The full listing below is to be written out exactly.

### DATASET EXTRACT
# # #
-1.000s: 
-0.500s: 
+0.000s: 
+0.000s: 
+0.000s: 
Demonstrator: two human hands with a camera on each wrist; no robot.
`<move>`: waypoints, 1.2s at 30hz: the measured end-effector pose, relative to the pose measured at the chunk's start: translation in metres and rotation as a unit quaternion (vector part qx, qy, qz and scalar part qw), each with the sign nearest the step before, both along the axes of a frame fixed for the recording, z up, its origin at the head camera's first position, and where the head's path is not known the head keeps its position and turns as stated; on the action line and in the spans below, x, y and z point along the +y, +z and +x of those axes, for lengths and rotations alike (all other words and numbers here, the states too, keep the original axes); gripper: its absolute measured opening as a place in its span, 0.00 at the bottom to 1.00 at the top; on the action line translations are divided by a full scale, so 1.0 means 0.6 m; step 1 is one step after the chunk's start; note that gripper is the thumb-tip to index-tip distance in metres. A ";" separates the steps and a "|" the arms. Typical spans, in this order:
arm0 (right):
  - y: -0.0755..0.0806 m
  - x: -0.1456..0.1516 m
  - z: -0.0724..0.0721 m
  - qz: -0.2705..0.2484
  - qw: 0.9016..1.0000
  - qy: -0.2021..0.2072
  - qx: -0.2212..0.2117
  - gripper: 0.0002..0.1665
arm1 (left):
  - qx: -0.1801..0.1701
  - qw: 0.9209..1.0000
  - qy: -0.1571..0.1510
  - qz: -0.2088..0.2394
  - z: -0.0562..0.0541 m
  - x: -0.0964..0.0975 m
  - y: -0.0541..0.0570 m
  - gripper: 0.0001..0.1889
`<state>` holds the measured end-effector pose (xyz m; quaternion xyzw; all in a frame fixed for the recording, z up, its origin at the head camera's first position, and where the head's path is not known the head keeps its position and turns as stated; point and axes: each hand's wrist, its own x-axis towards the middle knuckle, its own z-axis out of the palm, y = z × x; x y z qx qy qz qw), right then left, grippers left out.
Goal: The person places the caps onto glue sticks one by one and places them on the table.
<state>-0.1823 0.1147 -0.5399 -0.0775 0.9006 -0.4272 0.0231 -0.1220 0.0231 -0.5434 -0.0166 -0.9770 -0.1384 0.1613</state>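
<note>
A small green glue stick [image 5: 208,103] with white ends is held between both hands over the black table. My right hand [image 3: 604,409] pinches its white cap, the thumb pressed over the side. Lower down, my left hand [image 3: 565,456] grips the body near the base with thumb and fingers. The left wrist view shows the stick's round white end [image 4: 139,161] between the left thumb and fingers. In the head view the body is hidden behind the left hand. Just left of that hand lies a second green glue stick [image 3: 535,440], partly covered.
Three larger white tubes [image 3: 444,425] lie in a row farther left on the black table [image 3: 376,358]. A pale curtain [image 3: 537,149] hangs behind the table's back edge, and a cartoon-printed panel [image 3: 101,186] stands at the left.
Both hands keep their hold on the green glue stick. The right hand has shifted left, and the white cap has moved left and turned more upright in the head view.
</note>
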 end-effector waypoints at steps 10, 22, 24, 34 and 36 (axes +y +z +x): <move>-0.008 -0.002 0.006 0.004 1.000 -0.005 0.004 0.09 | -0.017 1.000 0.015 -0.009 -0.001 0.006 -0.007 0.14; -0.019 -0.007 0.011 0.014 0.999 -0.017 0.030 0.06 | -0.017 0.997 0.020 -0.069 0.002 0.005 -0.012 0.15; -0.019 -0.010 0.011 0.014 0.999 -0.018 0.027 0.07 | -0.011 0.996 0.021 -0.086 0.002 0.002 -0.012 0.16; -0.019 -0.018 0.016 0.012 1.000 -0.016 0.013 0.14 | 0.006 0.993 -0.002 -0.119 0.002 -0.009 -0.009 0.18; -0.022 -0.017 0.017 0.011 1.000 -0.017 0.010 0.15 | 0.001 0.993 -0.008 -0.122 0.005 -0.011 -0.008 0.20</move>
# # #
### YOUR SOLUTION
-1.000s: 
-0.500s: 
+0.000s: 
+0.000s: 
+0.000s: 
Demonstrator: two human hands with a camera on each wrist; no robot.
`<move>`: waypoints, 1.2s at 30hz: the measured end-effector pose, relative to the pose measured at the chunk's start: translation in metres and rotation as a unit quaternion (vector part qx, qy, qz and scalar part qw), each with the sign nearest the step before, both along the axes of a frame fixed for the recording, z up, its origin at the head camera's first position, and where the head's path is not known the head keeps its position and turns as stated; on the action line and in the spans below, x, y and z point along the +y, +z and +x of those axes, for lengths and rotations alike (all other words and numbers here, the states too, keep the original axes); gripper: its absolute measured opening as a place in its span, 0.00 at the bottom to 1.00 at the top; on the action line translations are divided by a full scale, so 1.0 means 0.6 m; step 1 is one step after the chunk's start; note that gripper is the thumb-tip to index-tip distance in metres. A ";" separates the steps and a "|" the arms. Typical spans, in this order:
arm0 (right):
  - y: -0.0755..0.0806 m
  - x: -0.1456..0.1516 m
  - z: -0.0724..0.0721 m
  - qz: -0.2705..0.2484
  - qw: 0.9016..1.0000
  - qy: -0.2021..0.2072
  - qx: -0.2212..0.2117
  - gripper: 0.0002..0.1665
arm1 (left):
  - qx: -0.1801..0.1701
  - qw: 0.9209..1.0000
  - qy: -0.1571..0.1510
  - qz: -0.2088..0.2394
  - z: -0.0562..0.0541 m
  - x: -0.0964..0.0975 m
  - y: -0.0541..0.0570 m
  - gripper: 0.0001..0.1889
`<state>` holds the measured end-effector pose (xyz m; quaternion xyzw; all in a frame fixed for the recording, z up, its origin at the head camera's first position, and where the head's path is not known the head keeps its position and turns as stated; point and axes: each hand's wrist, its own x-axis towards the middle knuckle, its own z-axis out of the palm, y = z × x; x y z qx qy qz qw), right then left, grippers left out.
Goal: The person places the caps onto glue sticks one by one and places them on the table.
<state>-0.1823 0.1147 -0.5399 -0.0775 0.9006 -0.4272 0.0231 -0.1220 0.0231 -0.5434 -0.0166 -0.9770 -0.1384 0.1613</state>
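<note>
A small green glue stick [image 5: 208,103] with white ends is held between both hands over the black table. My right hand [image 3: 604,409] pinches its white cap, the thumb pressed over the side. Lower down, my left hand [image 3: 565,456] grips the body near the base with thumb and fingers. The left wrist view shows the stick's round white end [image 4: 139,161] between the left thumb and fingers. In the head view the body is hidden behind the left hand. Just left of that hand lies a second green glue stick [image 3: 535,440], partly covered.
Three larger white tubes [image 3: 444,425] lie in a row farther left on the black table [image 3: 376,358]. A pale curtain [image 3: 537,149] hangs behind the table's back edge, and a cartoon-printed panel [image 3: 101,186] stands at the left.
Both hands keep their hold on the green glue stick. The right hand has shifted left, and the white cap has moved left and turned more upright in the head view.
</note>
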 end-effector waypoints at steps 10, 22, 24, 34 and 36 (axes +y +z +x): <move>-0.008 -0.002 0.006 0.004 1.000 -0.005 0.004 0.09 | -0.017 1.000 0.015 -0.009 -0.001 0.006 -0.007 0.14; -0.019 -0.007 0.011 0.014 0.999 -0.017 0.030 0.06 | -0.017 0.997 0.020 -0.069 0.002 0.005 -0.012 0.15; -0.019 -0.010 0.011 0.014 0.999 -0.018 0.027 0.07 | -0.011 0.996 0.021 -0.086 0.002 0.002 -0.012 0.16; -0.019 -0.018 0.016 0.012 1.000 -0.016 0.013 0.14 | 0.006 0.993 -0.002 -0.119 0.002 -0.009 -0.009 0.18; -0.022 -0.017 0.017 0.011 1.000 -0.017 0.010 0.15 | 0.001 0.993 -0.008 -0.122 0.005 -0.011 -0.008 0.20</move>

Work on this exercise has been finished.